> [Your goal]: Please write the data out once more, exactly as it is given.

=== Provided material ===

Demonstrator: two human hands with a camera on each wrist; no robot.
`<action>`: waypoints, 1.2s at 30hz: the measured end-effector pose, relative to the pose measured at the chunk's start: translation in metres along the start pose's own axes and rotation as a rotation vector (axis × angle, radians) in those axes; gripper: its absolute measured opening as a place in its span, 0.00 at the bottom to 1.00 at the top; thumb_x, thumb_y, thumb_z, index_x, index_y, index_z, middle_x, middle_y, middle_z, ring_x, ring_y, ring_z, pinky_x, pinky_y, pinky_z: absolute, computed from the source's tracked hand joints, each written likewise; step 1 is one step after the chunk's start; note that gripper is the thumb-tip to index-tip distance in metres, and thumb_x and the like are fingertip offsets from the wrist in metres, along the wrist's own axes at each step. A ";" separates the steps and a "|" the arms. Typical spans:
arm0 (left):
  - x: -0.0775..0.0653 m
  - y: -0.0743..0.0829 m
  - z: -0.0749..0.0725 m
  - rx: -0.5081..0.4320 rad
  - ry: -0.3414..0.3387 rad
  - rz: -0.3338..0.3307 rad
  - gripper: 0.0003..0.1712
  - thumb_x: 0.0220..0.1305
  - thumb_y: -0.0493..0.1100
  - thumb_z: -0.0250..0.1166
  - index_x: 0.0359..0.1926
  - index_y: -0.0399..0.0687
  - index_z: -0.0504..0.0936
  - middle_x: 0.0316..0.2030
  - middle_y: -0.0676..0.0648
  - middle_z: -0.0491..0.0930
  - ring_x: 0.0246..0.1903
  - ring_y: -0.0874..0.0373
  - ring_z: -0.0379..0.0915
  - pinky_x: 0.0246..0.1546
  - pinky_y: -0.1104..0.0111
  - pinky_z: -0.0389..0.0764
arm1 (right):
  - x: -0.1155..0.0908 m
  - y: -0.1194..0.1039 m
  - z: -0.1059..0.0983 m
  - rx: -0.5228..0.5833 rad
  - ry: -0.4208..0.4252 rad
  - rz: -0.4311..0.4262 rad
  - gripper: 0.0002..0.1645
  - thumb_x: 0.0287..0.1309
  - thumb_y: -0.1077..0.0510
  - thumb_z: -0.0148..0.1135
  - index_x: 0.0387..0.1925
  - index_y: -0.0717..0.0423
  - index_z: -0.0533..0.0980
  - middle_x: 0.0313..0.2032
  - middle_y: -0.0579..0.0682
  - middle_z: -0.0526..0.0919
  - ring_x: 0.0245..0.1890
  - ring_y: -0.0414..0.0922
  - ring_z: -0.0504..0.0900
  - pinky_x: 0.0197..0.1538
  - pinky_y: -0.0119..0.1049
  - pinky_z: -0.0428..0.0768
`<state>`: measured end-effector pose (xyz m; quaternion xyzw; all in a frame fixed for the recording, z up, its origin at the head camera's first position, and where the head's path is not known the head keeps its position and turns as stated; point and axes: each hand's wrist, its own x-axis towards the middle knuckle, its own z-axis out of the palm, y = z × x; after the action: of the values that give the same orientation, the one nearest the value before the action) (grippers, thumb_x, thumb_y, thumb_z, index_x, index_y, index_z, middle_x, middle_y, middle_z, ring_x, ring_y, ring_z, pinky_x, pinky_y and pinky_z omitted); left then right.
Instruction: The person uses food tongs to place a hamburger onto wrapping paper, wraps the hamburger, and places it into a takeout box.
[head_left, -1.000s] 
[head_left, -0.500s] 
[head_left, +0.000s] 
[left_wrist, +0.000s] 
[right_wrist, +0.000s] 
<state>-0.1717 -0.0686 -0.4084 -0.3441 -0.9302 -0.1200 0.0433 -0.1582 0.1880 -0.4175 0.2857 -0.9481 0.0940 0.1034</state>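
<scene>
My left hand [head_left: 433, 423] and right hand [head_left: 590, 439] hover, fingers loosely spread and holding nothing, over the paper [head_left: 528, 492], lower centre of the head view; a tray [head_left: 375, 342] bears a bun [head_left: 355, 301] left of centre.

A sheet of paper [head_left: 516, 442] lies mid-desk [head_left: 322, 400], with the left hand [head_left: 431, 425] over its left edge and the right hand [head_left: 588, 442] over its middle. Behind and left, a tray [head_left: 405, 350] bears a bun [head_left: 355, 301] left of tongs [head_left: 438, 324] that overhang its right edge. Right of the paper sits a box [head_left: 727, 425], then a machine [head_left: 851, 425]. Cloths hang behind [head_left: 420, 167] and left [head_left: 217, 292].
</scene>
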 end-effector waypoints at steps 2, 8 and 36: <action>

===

> [Response area]:
Demonstrator: two human hands with a camera on each wrist; no robot.
`<action>`: waypoints, 1.2s at 30hz: the measured end-effector pose, relative to the pose measured at the chunk's start: translation in metres along the start pose's own axes and rotation as a rotation vector (axis × angle, radians) in those axes; gripper: its absolute measured opening as a place in its span, 0.00 at the bottom to 1.00 at the top; thumb_x, thumb_y, thumb_z, index_x, index_y, index_z, middle_x, middle_y, middle_z, ring_x, ring_y, ring_z, pinky_x, pinky_y, pinky_z: absolute, computed from the source's tracked hand joints, each written likewise; step 1 is one step after the chunk's start; note that gripper is the thumb-tip to index-tip distance in metres, and thumb_x and the like are fingertip offsets from the wrist in metres, along the wrist's own axes at each step. A ";" separates the steps and a "|" the arms. Typical spans:
arm0 (left):
  - x: -0.0775..0.0653 m
  - y: -0.0743..0.0829 m
  - z: -0.0749..0.0725 m
  - rx: -0.5081..0.4320 rad
  - ry: -0.3414..0.3387 rad
  - rz: -0.3338..0.3307 rad
  - gripper: 0.0003..0.1712
  - thumb_x: 0.0220..0.1305
  - thumb_y: -0.0493..0.1100
  - thumb_z: -0.0250..0.1166
  - index_x: 0.0359..0.1926
  - index_y: -0.0399..0.0687
  - index_z: -0.0504..0.0936
  - middle_x: 0.0316..0.2030
  - middle_y: -0.0676..0.0648
  - middle_z: -0.0491..0.0930
  - ring_x: 0.0246..0.1903
  - ring_y: -0.0874..0.0373
  - ring_z: -0.0379..0.0915
  - pinky_x: 0.0246..0.1546
  - pinky_y: -0.1104..0.0111
  - pinky_z: -0.0389..0.0764
arm1 (right):
  - x: -0.1155..0.0908 m
  - y: -0.1194..0.1039 m
  - z: -0.1059..0.0983 m
  - rx: -0.5228..0.5833 rad
  - ry: -0.4208..0.4252 rad
  - rz: -0.4311..0.4262 rad
  - gripper: 0.0002..0.1645
  - thumb_x: 0.0287..0.1309
  - thumb_y: -0.1077..0.0510
  - thumb_z: -0.0148..0.1135
  - index_x: 0.0387..0.1925
  - index_y: -0.0717..0.0423
  - index_z: -0.0533..0.0980
  - middle_x: 0.0313..0.2032
  - middle_y: -0.0579..0.0682
  - middle_z: -0.0526..0.0919
  - ring_x: 0.0245..0.1890
  - ring_y: -0.0414..0.0922
  - ring_z: -0.0504..0.0900
  - pinky_x: 0.0197..0.1538
  - pinky_y: -0.0119..0.1049
  - pinky_z: -0.0428..0.0768
`<state>`: measured end-effector pose (xyz m; quaternion xyzw; all in a frame fixed for the recording, z up, its origin at the head camera's first position, and where the head's path is not known the head keeps its position and turns as stated; point and axes: each hand's wrist, its own x-axis towards the middle knuckle, its own z-axis out of the palm, y = z × x; after the action: of the values that give the same orientation, the one nearest the value before the action) (grippers, thumb_x, thumb_y, thumb_z, index_x, index_y, index_z, middle_x, middle_y, middle_z, ring_x, ring_y, ring_z, pinky_x, pinky_y and pinky_z omitted); left then right.
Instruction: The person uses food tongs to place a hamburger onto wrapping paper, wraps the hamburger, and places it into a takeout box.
[head_left, -1.000s] 
[head_left, -0.500s] 
[head_left, +0.000s] 
[left_wrist, +0.000s] 
[right_wrist, +0.000s] 
<state>-0.1717 -0.0686 -0.4084 -0.3441 -0.9302 -0.1200 0.0433 -0.1582 0.1880 -0.4175 0.2857 -0.9481 0.0940 0.1034</state>
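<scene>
My left hand [head_left: 433, 423] and right hand [head_left: 590, 439] hover, fingers loosely spread and holding nothing, over the paper [head_left: 528, 492], lower centre of the head view; a tray [head_left: 375, 342] bears a bun [head_left: 355, 301] left of centre.

A sheet of paper [head_left: 516, 442] lies mid-desk [head_left: 322, 400], with the left hand [head_left: 431, 425] over its left edge and the right hand [head_left: 588, 442] over its middle. Behind and left, a tray [head_left: 405, 350] bears a bun [head_left: 355, 301] left of tongs [head_left: 438, 324] that overhang its right edge. Right of the paper sits a box [head_left: 727, 425], then a machine [head_left: 851, 425]. Cloths hang behind [head_left: 420, 167] and left [head_left: 217, 292].
</scene>
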 end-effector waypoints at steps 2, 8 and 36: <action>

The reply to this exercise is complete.